Tutela della persona. E’ comunque necessario un bilanciamento tra le necessità economiche del sistema e i diritti del singolo. “La questione è cambiare il sistema sanitario in maniera tale da porre correttamente la ricerca del benessere di ogni singolo cittadino”. Il testo presentato dal card. Lehmann indica, dunque, alcuni criteri per impostare il problema, che, richiamandosi all’enciclica papale “Centesimus Annus” riassume in alcuni concetti di fondo, quali la “redistribuzione delle risorse finanziarie, l’integrazione degli aspetti burocratici attraverso il richiamo alla responsabilità sociale, il rifiuto della logica di mercato che impone la prestazione e la competizione a tutti i costi”. Occorre in sostanza “tutelare i portatori di malattie croniche, gli anziani, coloro che sono economicamente svantaggiati”. Per concludere, Lehmann ricorre ad una sorta di slogan “se vogliamo che la solidarietà di tutti arrivi dove è necessario, dobbiamo riformare il sistema sanitario in modo che essa non si spinga dove necessaria non è”.

Evitare l’assistenzialismo.
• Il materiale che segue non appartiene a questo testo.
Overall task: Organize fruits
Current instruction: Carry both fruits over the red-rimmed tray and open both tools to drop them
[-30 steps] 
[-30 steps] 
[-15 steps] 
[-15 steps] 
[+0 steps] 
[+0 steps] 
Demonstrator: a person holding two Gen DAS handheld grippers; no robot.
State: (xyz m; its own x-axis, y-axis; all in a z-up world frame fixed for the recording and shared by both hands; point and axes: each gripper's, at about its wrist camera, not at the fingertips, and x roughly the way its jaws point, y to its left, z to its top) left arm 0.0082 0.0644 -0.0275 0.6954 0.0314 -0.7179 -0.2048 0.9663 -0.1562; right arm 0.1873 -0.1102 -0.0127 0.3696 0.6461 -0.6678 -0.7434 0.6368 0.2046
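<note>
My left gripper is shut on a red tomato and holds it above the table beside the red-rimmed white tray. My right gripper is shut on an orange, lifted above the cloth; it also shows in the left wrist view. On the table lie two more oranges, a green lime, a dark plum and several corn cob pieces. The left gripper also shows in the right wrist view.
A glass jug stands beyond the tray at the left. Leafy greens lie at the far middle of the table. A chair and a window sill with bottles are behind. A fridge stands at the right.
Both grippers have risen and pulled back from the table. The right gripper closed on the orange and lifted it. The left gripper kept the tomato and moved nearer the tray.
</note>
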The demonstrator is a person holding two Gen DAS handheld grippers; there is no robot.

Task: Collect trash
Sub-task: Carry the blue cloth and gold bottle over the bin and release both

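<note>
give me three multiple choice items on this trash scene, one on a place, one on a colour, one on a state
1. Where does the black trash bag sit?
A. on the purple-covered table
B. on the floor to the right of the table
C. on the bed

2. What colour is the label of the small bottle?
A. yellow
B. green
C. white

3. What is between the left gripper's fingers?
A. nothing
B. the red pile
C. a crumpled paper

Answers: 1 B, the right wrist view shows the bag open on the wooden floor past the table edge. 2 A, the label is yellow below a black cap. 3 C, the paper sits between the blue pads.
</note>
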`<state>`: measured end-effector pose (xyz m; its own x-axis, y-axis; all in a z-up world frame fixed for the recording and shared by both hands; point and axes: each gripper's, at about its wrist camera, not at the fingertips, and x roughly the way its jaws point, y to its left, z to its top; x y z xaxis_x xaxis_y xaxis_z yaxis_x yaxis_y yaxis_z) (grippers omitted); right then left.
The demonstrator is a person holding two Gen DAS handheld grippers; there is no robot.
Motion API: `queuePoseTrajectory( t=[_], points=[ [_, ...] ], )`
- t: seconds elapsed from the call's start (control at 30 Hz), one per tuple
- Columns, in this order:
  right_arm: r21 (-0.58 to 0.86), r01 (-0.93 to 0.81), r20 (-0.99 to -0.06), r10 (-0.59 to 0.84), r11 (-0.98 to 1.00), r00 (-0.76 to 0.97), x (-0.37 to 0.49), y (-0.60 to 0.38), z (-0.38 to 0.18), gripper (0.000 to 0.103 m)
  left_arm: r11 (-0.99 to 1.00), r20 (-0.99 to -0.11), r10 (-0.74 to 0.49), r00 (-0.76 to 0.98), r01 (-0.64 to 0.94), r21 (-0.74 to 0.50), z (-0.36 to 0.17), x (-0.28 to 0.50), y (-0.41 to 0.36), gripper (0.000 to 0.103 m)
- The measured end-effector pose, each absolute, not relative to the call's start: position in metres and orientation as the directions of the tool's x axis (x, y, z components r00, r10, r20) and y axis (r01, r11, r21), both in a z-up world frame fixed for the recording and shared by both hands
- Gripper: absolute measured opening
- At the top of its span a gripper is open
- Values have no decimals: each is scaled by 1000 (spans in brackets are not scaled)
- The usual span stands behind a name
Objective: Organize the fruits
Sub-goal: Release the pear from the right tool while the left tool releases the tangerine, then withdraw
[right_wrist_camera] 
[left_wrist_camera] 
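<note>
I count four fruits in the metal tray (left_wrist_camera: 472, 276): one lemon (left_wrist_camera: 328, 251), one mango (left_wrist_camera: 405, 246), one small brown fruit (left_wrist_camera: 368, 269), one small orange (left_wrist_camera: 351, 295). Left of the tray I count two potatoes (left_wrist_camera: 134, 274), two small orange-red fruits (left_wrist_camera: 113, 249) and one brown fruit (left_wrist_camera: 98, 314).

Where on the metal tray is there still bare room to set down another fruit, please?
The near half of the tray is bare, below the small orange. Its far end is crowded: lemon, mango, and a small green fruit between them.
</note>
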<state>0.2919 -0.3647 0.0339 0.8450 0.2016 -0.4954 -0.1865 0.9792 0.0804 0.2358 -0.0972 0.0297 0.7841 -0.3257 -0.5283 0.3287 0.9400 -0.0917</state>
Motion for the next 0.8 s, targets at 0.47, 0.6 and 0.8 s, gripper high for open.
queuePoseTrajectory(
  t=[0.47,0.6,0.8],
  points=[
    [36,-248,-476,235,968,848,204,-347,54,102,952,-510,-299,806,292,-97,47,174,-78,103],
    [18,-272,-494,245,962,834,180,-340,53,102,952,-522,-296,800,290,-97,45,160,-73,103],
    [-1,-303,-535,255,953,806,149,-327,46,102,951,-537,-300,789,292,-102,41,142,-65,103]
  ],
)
Nella sua comunicazione mons. Reinelt ha invece ricordato l’importanza “storica” del sistema assistenziale tedesco e anzitutto “il principio che al singolo bisognoso e alle famiglie debba essere assicurato il sollievo dai pesi che le malattie e le infermità comportano”. E’ questa “la forza del nostro sistema in un mondo in cui crescono ogni giorno rischi e sollecitazioni di ogni genere”. Per limitare ogni possibile eccesso di assistenzialismo, il vescovo propone di rifarsi “al principio della sussidiarietà per stabilire una giusta regola tra quanto il singolo deve e può fare per la sua salute, e quanto correttamente debba aspettarsi dalla comunità”. Altri principi da rispettare, la tutela della giustizia e il passaggio da una prospettiva orientata alla lotta alle malattie ad una diversa concezione basata sul la tutela preventiva della salute”.